### YOUR ASSIGNMENT
Write out the following listing's lines from the one with "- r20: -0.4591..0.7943" to the one with "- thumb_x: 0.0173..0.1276", exactly, with both included and no others.

### DATA SHOWN
%%

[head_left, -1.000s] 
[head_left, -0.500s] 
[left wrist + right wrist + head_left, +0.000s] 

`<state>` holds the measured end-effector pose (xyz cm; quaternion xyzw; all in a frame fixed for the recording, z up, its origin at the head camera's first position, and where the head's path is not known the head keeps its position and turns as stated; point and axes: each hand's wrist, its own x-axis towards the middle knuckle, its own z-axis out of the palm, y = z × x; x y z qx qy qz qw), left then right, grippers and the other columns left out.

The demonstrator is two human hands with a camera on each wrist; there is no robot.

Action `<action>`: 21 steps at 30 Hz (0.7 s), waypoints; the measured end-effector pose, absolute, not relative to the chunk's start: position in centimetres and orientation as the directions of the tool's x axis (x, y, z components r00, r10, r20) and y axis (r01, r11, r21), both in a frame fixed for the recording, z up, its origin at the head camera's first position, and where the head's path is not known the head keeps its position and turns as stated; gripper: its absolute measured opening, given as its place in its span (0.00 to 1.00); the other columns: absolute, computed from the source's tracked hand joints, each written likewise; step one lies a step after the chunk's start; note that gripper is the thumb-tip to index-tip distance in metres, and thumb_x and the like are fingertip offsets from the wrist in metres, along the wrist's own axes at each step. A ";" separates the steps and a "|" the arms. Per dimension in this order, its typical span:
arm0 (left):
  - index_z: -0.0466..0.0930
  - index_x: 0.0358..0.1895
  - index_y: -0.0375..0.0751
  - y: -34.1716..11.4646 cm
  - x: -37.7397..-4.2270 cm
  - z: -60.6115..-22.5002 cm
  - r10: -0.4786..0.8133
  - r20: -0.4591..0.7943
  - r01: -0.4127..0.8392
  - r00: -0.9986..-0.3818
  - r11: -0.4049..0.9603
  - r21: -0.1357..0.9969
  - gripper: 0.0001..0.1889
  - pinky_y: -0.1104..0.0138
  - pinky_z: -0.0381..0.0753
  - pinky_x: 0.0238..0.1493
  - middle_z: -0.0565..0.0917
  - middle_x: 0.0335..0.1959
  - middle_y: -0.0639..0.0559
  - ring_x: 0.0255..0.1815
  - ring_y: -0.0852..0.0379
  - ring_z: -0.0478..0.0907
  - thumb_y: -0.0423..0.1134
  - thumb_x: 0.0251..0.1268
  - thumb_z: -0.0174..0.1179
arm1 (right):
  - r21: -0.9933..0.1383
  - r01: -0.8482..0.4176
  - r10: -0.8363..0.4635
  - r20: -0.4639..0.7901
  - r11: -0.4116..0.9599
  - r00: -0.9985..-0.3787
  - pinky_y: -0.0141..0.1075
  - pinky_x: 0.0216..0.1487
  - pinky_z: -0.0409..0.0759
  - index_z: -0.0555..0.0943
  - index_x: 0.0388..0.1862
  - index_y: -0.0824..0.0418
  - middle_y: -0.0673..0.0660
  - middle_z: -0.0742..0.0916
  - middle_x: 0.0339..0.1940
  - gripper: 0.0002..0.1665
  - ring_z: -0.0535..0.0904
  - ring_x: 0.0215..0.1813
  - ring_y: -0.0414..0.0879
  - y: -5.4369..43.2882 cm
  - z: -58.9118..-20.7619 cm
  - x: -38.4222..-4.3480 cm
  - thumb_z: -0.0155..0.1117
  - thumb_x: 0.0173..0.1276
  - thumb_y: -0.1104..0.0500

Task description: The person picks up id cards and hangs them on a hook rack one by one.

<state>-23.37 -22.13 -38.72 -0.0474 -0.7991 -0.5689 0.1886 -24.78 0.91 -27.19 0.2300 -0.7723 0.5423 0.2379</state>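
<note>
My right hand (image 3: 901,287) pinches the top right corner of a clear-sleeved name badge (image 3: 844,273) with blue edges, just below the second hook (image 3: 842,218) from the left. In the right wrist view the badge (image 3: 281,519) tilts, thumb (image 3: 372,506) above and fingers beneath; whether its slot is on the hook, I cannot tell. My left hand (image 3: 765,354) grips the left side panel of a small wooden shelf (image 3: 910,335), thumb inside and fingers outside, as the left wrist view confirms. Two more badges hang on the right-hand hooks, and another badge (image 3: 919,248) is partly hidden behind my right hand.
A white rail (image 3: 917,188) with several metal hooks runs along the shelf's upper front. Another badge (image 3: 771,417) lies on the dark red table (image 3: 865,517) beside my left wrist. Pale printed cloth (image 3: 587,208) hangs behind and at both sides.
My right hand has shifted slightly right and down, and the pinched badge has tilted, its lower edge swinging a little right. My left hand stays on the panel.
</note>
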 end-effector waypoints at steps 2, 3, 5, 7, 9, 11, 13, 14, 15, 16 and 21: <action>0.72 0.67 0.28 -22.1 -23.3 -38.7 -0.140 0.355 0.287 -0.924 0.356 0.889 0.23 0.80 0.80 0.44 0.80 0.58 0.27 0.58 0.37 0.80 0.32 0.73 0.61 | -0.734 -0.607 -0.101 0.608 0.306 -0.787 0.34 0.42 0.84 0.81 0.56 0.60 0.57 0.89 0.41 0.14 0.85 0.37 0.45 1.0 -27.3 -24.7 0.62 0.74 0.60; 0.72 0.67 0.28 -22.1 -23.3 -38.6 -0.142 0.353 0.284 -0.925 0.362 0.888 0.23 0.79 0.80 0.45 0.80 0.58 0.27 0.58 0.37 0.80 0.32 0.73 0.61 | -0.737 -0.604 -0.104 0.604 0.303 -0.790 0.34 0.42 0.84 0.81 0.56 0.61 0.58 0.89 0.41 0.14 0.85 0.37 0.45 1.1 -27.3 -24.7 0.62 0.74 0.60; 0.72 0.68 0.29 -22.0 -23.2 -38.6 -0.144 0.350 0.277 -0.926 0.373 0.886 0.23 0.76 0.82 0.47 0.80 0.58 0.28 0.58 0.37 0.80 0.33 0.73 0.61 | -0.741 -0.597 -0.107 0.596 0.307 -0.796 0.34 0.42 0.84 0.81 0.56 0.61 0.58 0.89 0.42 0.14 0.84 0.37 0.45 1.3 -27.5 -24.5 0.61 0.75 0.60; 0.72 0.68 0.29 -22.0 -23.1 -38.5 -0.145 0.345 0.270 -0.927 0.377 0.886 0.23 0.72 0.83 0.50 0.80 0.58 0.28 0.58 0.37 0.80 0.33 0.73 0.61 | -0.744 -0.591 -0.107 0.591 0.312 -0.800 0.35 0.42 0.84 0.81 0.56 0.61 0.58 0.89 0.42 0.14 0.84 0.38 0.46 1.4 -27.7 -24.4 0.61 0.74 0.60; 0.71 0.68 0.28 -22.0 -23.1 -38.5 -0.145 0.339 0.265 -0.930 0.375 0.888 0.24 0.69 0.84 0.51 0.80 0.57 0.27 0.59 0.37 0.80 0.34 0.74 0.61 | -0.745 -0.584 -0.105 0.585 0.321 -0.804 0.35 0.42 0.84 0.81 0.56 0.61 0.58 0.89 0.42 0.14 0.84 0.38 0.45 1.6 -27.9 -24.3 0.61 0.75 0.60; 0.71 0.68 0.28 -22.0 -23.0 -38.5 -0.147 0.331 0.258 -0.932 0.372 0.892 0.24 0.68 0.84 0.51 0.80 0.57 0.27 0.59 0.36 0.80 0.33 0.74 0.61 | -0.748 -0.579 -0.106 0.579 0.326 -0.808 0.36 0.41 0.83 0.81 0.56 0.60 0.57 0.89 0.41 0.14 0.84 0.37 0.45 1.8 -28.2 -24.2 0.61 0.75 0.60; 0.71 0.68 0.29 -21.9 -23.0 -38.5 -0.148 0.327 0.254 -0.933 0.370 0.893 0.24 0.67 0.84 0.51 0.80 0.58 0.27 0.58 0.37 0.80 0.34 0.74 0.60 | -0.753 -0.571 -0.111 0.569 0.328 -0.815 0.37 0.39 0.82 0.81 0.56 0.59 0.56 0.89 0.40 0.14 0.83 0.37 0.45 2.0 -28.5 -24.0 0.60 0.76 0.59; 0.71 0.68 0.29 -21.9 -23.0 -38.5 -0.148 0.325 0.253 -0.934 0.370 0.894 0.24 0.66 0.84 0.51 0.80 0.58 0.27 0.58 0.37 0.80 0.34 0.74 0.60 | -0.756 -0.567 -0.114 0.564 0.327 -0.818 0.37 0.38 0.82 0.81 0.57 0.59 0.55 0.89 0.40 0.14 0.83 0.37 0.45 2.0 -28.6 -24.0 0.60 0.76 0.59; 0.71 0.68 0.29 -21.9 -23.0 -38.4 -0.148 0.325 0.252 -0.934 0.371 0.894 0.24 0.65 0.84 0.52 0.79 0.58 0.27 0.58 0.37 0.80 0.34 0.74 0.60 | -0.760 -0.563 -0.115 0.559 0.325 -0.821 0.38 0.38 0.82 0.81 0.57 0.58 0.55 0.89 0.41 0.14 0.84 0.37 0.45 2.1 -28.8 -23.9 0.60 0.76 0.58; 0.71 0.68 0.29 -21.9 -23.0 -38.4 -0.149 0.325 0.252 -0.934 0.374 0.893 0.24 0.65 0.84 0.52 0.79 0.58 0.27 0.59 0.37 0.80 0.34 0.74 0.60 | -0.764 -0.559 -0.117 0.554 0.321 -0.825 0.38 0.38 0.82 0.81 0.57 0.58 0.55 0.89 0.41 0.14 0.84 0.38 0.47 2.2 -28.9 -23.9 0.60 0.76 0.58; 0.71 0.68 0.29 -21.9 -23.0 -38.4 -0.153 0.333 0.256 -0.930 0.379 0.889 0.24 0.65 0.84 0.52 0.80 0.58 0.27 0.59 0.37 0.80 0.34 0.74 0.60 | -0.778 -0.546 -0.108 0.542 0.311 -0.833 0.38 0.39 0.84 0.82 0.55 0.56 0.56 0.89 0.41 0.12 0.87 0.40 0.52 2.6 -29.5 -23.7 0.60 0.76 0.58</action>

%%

### WRITTEN SOLUTION
  - r20: -0.4591..0.7943
  - r01: -0.4127..0.8392
  - r00: -0.9986..-0.3818
  - r11: -0.4049..0.9603
  - r21: -0.1357..0.9969
  - gripper: 0.0001..0.1889
  - pinky_y: -0.1104..0.0138
  - pinky_z: -0.0381..0.0753
  - pinky_x: 0.0238..0.1493
  - middle_z: -0.0565..0.0917
  - middle_x: 0.0335..0.1959
  - middle_y: -0.0639..0.0559
  - ring_x: 0.0255..0.1815
  - ring_y: -0.0852..0.0379
  - ring_z: -0.0478..0.0907
  - thumb_y: -0.0423..0.1134
  - thumb_x: 0.0251..0.1268
  - thumb_z: -0.0174..0.1179
arm1 (right):
  - r21: -0.9933..0.1383
  - r01: -0.8482..0.4176
  - r10: -0.8363..0.4635
  - r20: -0.4639..0.7901
  - r11: -0.4116..0.9599
  - r00: -0.9985..-0.3787
  - pinky_y: -0.0141..0.1075
  - pinky_x: 0.0216..0.1487
  - pinky_z: -0.0409..0.0759
  - index_z: -0.0555..0.0943
  - index_x: 0.0388..0.1862
  - index_y: -0.0824..0.0418
  - middle_y: -0.0673..0.0660
  - middle_z: -0.0742..0.0916
  - middle_x: 0.0339..0.1940
  - gripper: 0.0002..0.1665
  - ring_z: -0.0535..0.0904
  - ring_x: 0.0215..0.1813
  - ring_y: -0.0414..0.0879
  - y: -5.4369..43.2882 cm
  - z: -58.9118..-20.7619 cm
  - x: -38.4222..-4.3480 cm
  - thumb_z: -0.0155..0.1117
  - thumb_x: 0.0173..0.1276

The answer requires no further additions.